#### What you are asked to do:
You are asked to filter the data below and copy every line holding "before".

#### Source data:
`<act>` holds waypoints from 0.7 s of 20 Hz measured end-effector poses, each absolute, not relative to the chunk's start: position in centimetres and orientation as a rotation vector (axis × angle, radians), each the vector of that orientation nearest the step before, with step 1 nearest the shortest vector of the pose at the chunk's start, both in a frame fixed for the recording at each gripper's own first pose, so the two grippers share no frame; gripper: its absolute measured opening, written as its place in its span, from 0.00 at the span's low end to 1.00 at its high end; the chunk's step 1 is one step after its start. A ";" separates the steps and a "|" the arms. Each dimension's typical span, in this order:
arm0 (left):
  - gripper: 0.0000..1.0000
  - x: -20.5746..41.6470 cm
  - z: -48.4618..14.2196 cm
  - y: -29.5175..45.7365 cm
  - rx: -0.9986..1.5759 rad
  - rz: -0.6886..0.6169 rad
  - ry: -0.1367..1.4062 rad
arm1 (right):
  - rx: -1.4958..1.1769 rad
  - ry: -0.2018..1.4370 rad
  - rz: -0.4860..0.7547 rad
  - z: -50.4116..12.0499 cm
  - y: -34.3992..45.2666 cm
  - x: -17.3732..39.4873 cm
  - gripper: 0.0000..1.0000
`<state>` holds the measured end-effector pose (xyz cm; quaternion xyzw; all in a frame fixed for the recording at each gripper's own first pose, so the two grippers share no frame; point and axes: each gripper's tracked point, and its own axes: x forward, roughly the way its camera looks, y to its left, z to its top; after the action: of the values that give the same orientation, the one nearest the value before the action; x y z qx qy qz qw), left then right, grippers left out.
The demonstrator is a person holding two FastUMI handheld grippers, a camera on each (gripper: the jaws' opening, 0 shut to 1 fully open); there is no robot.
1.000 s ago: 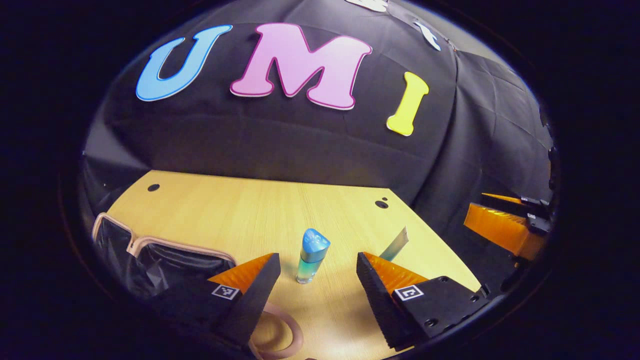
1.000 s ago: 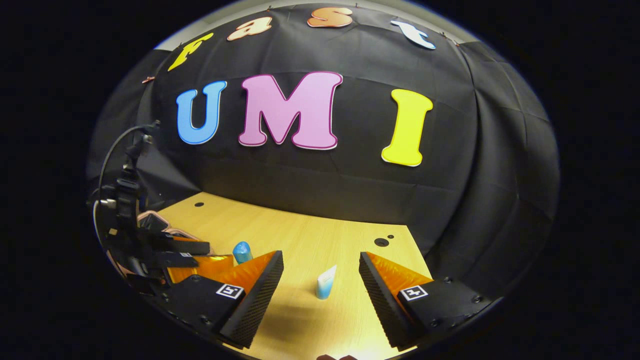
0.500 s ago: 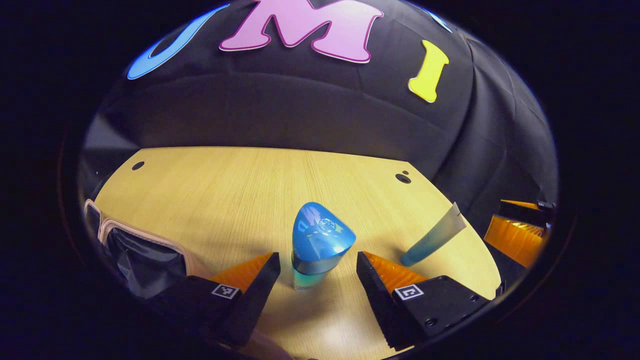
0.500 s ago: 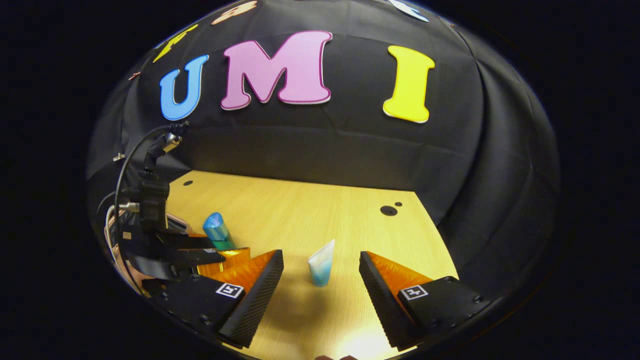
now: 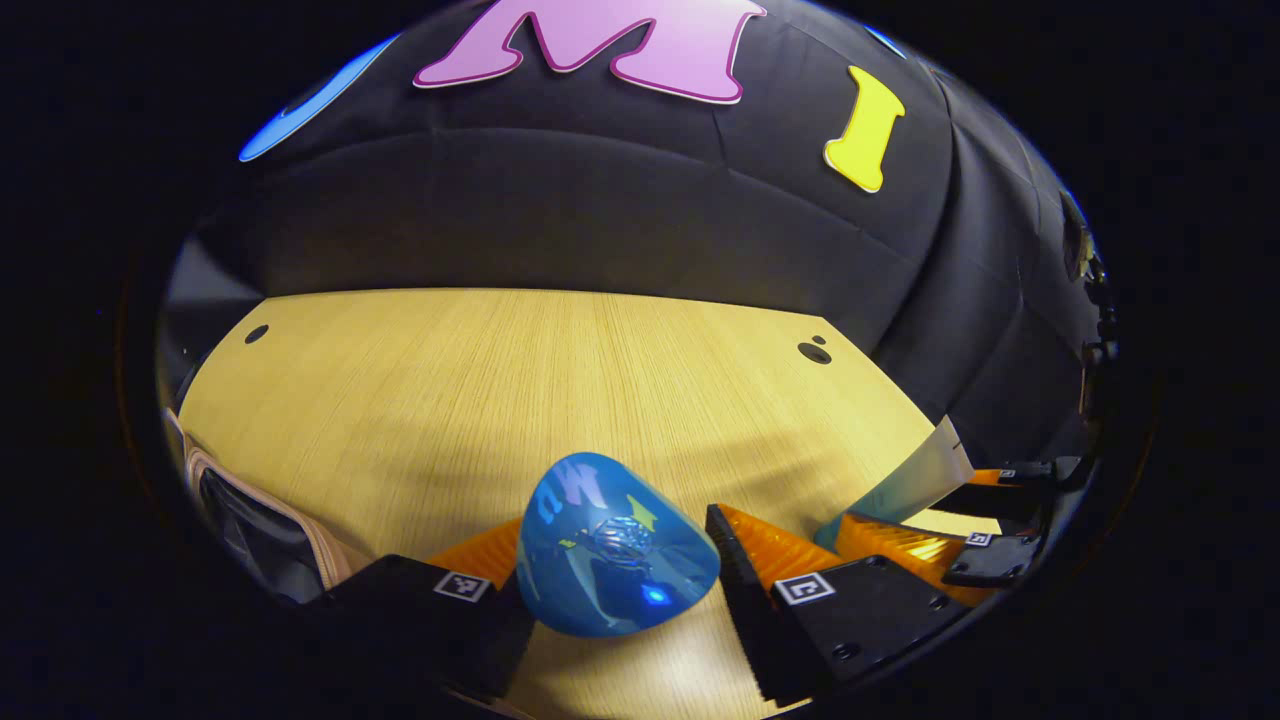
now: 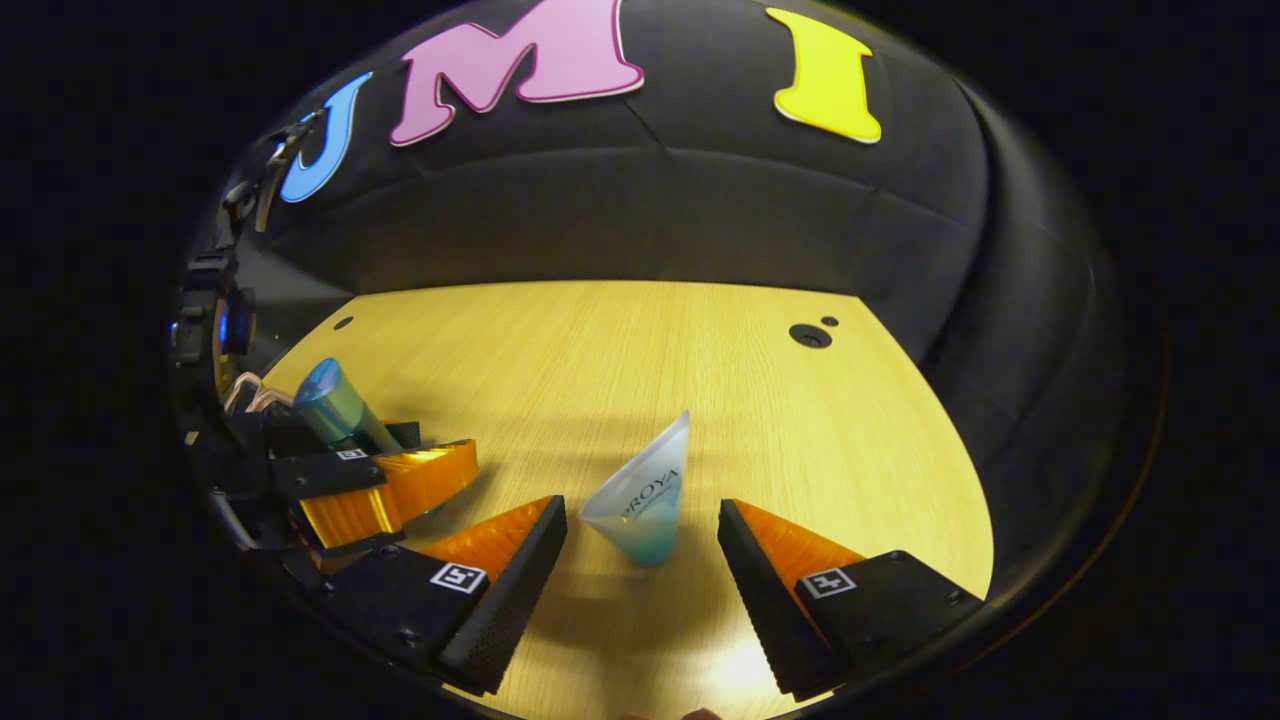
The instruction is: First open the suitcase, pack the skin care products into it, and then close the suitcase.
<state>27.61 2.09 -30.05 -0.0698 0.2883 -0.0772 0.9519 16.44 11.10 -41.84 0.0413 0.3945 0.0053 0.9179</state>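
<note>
Left gripper view: left gripper (image 5: 612, 560) had advanced; blue-capped bottle (image 5: 615, 545), small and ahead a second earlier, now sat between jaws. Jaws narrowed around it; firm contact could not be told. Open suitcase (image 5: 255, 505) at table's (image 5: 480, 380) left edge. Tube (image 5: 905, 480) at right edge.

Right gripper view: right gripper (image 6: 640, 545) had closed in on upright tube (image 6: 640, 495), near front edge. Jaws wide open, straddling tube, no touch. Bottle (image 6: 335, 405) seen within left gripper (image 6: 375, 480).

Judgement: both grasps imminent; packing not yet begun.
</note>
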 end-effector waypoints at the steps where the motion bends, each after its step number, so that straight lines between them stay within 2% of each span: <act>1: 0.77 27.7 -30.4 2.3 -0.132 -0.149 0.596 | 0.103 0.818 0.006 -42.4 11.2 16.7 0.98; 3: 0.62 27.1 -30.1 2.2 -0.151 -0.157 0.608 | 0.126 0.832 -0.010 -43.2 11.0 17.0 0.96; 4: 0.55 27.5 -30.7 2.3 -0.145 -0.153 0.616 | 0.147 0.846 -0.011 -43.9 10.9 17.0 0.87; 6: 0.54 27.5 -30.8 2.2 -0.137 -0.150 0.631 | 0.173 0.841 -0.057 -44.0 10.1 17.8 0.37; 7: 0.53 27.6 -30.7 2.1 -0.133 -0.149 0.638 | 0.194 0.852 -0.061 -44.3 10.0 18.1 0.43; 8: 0.53 27.2 -30.9 2.1 -0.134 -0.152 0.653 | 0.209 0.854 -0.066 -43.8 9.9 17.8 0.33; 10: 0.52 26.5 -30.8 2.0 -0.155 -0.160 0.690 | 0.223 0.847 -0.065 -43.2 9.6 17.8 0.29; 11: 0.52 26.2 -30.2 2.0 -0.162 -0.168 0.690 | 0.232 0.830 -0.056 -42.2 9.4 17.8 0.29; 12: 0.52 25.6 -29.2 2.0 -0.162 -0.177 0.681 | 0.244 0.808 -0.038 -40.8 9.6 17.4 0.35; 14: 0.52 23.3 -26.5 2.8 -0.155 -0.206 0.661 | 0.248 0.772 0.005 -37.6 10.1 16.2 0.34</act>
<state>23.33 2.79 -26.49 -0.0761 0.3236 -0.1007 0.9377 16.20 10.12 -37.61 0.1206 0.3753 0.0025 0.9190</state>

#### Solution to this task:
`<act>` holds waypoints from 0.7 s of 20 Hz measured end-effector poses, each absolute, not relative to the chunk's start: position in centimetres and orientation as a rotation vector (axis × angle, radians), each the vector of that orientation nearest the step before, with step 1 nearest the shortest vector of the pose at the chunk's start, both in a frame fixed for the recording at each gripper's own first pose, so the two grippers share no frame; gripper: its absolute measured opening, written as its place in its span, from 0.00 at the span's low end to 1.00 at its high end; the chunk's step 1 is one step after its start. A ";" separates the steps and a "|" the arms. Each dimension's typical span, in this order:
`<state>` holds the measured end-effector pose (xyz cm; quaternion xyzw; all in a frame fixed for the recording at each gripper's own first pose, so the two grippers share no frame; point and axes: each gripper's tracked point, and its own axes: x forward, roughly the way its camera looks, y to its left, z to its top; after the action: of the values that give the same orientation, the one nearest the value before the action; x y z qx qy qz qw), left then right, grippers left out.

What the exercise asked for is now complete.